Press Release

Press Release: Lawsuit Challenges Validity of Illiana Tollway Authorization

FOR IMMEDIATE RELEASE

April 17, 2014

Contact:

Manny Gonzales, ELPC

(312) 795-3730

[email protected]

 

Cindy Skrukrud, Sierra Club

(312) 251-1680 x 110

[email protected]

 

Brandon Hayes, Openlands

(312) 863-6260

[email protected]

News Advisory: Lawsuit Challenges Validity of Illiana Tollway Authorization

Groups Challenge IDOT’s Move to Override Smart Regional Planning

CHICAGO (April 17, 2014) – Today the Environmental Law & Policy Center (ELPC), representing the Sierra Club and Openlands, filed a lawsuit in the Illinois Circuit Court of Cook County to halt the proposed Illiana Tollway.  The lawsuit contends that the Illinois Department of Transportation (IDOT) has no authority to continue developing the proposed 47-mile tollroad.

The lawsuit against IDOT, the Board of the Chicago Metropolitan Agency for Planning (CMAP) and the MPO Policy Committee alleges that an October 2013 vote by the MPO Policy Committee to approve amending the GO TO 2040 Plan to include the proposed Illiana Tollway as a financially constrained project was in fact illegal.  State law required that the inclusion of the Illiana Tollway first be approved by the CMAP Board—which rejected the amendment in a 10-4 vote just one week earlier.
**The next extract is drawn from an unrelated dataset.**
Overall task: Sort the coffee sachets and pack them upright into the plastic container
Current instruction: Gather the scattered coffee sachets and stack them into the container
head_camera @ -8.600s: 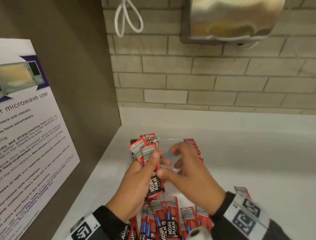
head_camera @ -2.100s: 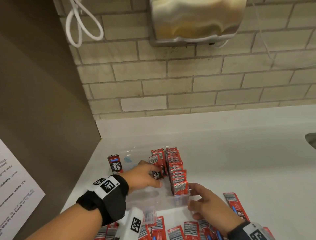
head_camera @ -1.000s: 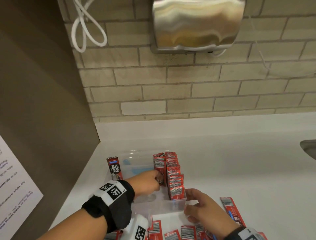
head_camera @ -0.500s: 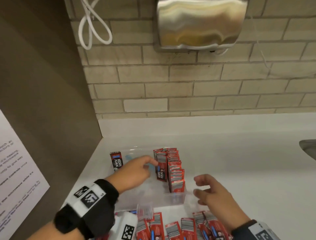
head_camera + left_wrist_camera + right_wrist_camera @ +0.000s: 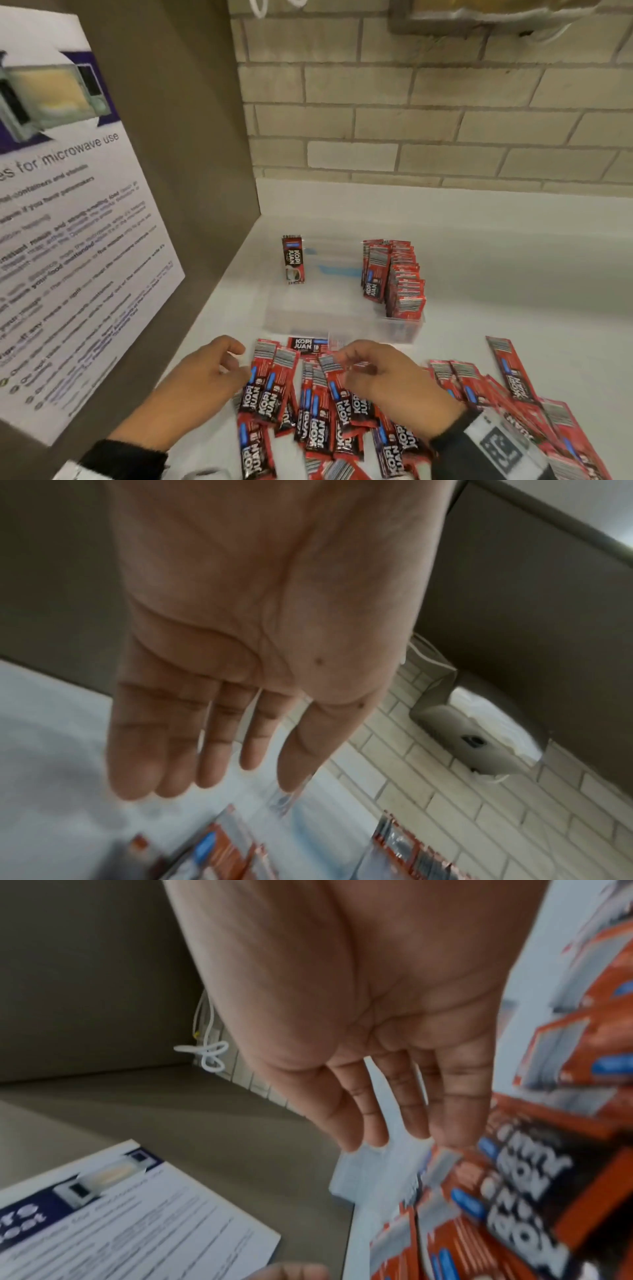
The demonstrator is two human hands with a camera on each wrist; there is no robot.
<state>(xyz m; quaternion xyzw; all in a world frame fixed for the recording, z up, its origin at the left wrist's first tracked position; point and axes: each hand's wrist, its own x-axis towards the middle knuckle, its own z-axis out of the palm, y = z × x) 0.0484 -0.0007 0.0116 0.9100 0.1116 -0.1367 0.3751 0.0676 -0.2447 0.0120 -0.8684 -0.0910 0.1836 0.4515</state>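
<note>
A clear plastic container point(image 5: 325, 318) stands on the white counter point(image 5: 496, 274). A row of red sachets point(image 5: 397, 277) stands upright along its right side, and a single sachet point(image 5: 293, 260) stands in its far left corner. A loose pile of sachets point(image 5: 318, 407) lies in front of it. My left hand point(image 5: 219, 366) hovers at the pile's left edge, palm down, fingers relaxed and empty point(image 5: 222, 723). My right hand point(image 5: 373, 373) is over the middle of the pile, its fingers point(image 5: 394, 1096) straight and holding nothing, just above the sachets point(image 5: 514, 1191).
A brown side panel point(image 5: 191, 137) with a microwave notice point(image 5: 68, 240) closes off the left. A brick wall point(image 5: 411, 120) runs behind, with a metal hand dryer point(image 5: 462, 734) mounted above. More sachets point(image 5: 513, 370) are strewn to the right.
Both hands have drawn back from the container toward me and now sit over the loose pile. The left hand let go of the upright sachets inside the container.
</note>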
The lawsuit seeks a court order declaring that the proposed Illiana Tollway hasn’t received the necessary approval to proceed.

“The Illinois Department of Transportation is violating Illinois law by spending public funds on the proposed Illiana Tollway, which the Chicago Metropolitan Area for Planning voted to reject for the regional transportation plan,” said Howard A. Learner, Executive Director of the Environmental Law & Policy Center and one of the Plaintiffs’ attorneys. “Illinois state law requires CMAP’s approval, which IDOT cannot legally circumvent. The Plaintiffs are requesting that the state court declare the agencies’ actions to be unlawful and enjoin IDOT from spending any public funds on the proposed Illiana Tollway.”

The CMAP Board, with representatives of Chicago and seven suburban counties, was following its staff report’s recommendation, which found that the Illiana Tollway wasn’t needed and would expose the region to financial risk and environmental devastation without any appreciable transportation benefits.

“CMAP’s GO TO 2040 Plan is the result of years of work by thousands of citizens and leaders, and it is a good plan for our region,” said Jack Darin, Director of the Sierra Club, Illinois Chapter.  “When the CMAP Board voted to reject the Illiana, they did so in the best interests of our region.  When IDOT’s MPO Policy Committee reversed that finding, they undermined the GO TO 2040 Plan and they broke the law.  When we make plans for the good of the region we need to stick by them, not allow politics to override them like IDOT did in the case of the Illiana.”

“The vote by the MPO Policy Committee—in defiance of the CMAP Board—was a politically-motivated vote for bad planning that destroys the integrity of the GO TO 2040 Plan,” said Openlands President & CEO Jerry Adelmann. “In addition to destroying thousands of acres of productive agricultural land and severing rural communities, the proposed Illiana Tollway would denigrate state and federally protected natural areas—including Midewin National Tallgrass Prairie—with noise, exhaust, and light.”

CMAP’s staff also found that the proposed Illiana Tollway could require a public subsidy of up to $1.1 billion. IDOT’s own studies show that fewer than 20,000 vehicles would use the Illiana per day up to as late as 2040. CMAP was well prepared to evaluate the project and spent years crafting a broad GO TO 2040 Plan, a framework for future transportation spending in the region.

Yet, the MPO Policy Committee, chaired by IDOT Secretary Ann Schneider, approved the project by an 11 to 8 margin, potentially making Illinois taxpayers responsible for hundreds of millions of dollars in costs not covered by the project’s hoped-for private financing.

ELPC also represents Openlands and Sierra Club in another pending lawsuit in federal court.  That lawsuit, filed in July 2013, alleges that the “Tier 1” environmental impact study for the Illiana Tollway was legally inadequate, in part because the study was based on population and employment forecasts that differed significantly from CMAP’s.  Plaintiffs are filing a motion for summary judgment tomorrow, April 18.